**TASK DESCRIPTION**: Scan the entries below and state how many lines contain "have". No other output.

[Extracted data entries]
- - -
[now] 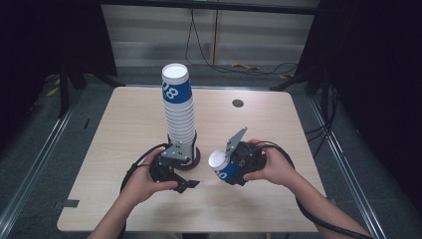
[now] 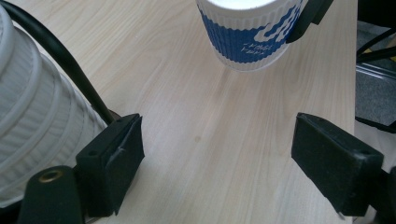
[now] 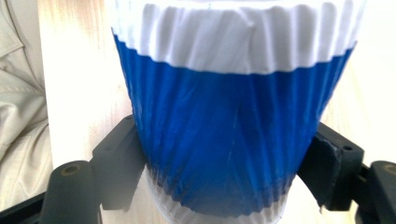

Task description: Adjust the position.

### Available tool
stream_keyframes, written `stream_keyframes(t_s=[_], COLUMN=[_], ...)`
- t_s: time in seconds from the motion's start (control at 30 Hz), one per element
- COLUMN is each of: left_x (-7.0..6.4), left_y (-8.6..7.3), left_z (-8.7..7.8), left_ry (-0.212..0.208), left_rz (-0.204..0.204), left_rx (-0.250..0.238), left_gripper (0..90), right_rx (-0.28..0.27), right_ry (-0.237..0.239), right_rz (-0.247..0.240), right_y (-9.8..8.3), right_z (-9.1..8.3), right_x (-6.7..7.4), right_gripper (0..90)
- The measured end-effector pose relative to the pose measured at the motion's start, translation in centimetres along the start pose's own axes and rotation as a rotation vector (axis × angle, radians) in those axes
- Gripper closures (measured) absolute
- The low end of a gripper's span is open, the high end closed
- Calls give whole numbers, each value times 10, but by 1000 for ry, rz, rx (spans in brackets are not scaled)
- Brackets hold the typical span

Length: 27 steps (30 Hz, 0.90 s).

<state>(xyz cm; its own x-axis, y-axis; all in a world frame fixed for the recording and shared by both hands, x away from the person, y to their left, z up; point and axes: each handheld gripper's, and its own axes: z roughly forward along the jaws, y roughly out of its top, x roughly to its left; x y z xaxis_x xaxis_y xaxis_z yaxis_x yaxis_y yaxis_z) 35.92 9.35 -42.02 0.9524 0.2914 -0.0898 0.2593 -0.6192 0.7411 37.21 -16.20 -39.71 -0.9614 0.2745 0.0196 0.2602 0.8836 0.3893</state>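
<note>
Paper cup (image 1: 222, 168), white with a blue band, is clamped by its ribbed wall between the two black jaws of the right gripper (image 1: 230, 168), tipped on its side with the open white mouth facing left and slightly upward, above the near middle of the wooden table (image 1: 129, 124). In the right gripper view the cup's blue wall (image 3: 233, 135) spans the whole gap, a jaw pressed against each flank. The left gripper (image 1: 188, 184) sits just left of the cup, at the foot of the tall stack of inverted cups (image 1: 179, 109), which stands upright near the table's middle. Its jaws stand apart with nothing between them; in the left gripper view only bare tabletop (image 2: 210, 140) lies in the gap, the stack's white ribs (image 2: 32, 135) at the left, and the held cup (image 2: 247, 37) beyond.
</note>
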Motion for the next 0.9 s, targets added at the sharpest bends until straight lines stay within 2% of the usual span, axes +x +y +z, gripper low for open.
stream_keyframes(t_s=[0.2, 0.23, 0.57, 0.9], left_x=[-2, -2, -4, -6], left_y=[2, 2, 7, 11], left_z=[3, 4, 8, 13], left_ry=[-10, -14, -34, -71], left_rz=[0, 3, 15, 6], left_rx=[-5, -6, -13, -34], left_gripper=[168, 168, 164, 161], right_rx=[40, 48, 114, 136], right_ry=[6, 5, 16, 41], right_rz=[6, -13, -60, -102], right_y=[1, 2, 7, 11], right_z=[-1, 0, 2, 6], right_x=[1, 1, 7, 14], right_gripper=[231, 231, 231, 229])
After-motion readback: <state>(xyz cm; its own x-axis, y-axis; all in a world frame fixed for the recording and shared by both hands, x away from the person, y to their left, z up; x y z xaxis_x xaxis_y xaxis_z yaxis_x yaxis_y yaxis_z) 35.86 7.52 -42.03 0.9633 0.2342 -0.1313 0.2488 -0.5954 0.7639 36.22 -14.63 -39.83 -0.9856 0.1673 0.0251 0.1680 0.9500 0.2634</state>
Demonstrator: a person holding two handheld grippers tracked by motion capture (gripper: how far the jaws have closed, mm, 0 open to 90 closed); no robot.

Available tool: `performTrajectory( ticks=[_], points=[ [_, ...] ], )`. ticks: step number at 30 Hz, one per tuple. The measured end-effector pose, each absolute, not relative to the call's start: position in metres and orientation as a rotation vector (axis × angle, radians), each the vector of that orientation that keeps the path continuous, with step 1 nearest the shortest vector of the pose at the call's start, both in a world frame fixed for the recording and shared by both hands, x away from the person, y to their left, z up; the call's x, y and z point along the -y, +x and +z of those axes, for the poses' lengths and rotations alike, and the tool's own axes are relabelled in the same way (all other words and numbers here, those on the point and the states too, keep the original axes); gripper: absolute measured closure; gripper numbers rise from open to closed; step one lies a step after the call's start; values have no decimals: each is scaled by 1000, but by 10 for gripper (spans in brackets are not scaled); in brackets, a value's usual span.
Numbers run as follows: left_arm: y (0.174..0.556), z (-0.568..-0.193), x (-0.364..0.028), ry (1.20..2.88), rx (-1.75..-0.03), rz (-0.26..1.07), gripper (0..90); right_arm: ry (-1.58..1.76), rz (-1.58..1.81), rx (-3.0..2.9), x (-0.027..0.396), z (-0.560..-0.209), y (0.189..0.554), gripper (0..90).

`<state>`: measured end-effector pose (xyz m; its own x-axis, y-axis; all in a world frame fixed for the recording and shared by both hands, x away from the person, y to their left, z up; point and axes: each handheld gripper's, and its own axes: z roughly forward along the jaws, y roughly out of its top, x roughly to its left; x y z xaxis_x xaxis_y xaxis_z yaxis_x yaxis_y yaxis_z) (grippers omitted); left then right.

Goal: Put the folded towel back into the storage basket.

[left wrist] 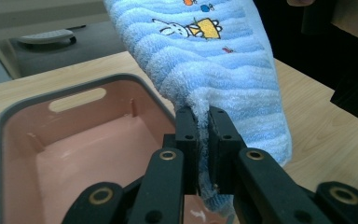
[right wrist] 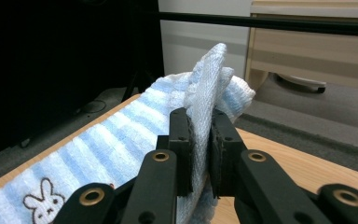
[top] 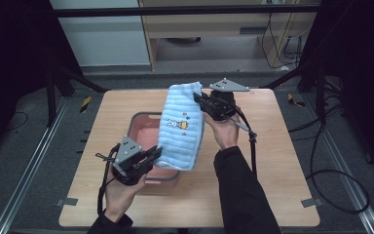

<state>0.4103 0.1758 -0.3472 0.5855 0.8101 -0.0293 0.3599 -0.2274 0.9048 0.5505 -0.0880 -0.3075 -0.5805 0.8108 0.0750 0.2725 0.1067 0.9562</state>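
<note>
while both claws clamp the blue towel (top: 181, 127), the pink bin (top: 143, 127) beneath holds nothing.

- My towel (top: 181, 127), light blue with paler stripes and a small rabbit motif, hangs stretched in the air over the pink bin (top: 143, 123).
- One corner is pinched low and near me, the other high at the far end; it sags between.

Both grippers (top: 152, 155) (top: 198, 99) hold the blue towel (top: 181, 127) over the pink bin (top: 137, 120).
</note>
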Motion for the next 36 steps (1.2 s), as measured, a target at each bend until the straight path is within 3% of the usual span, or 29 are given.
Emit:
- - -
**REPLY**: 2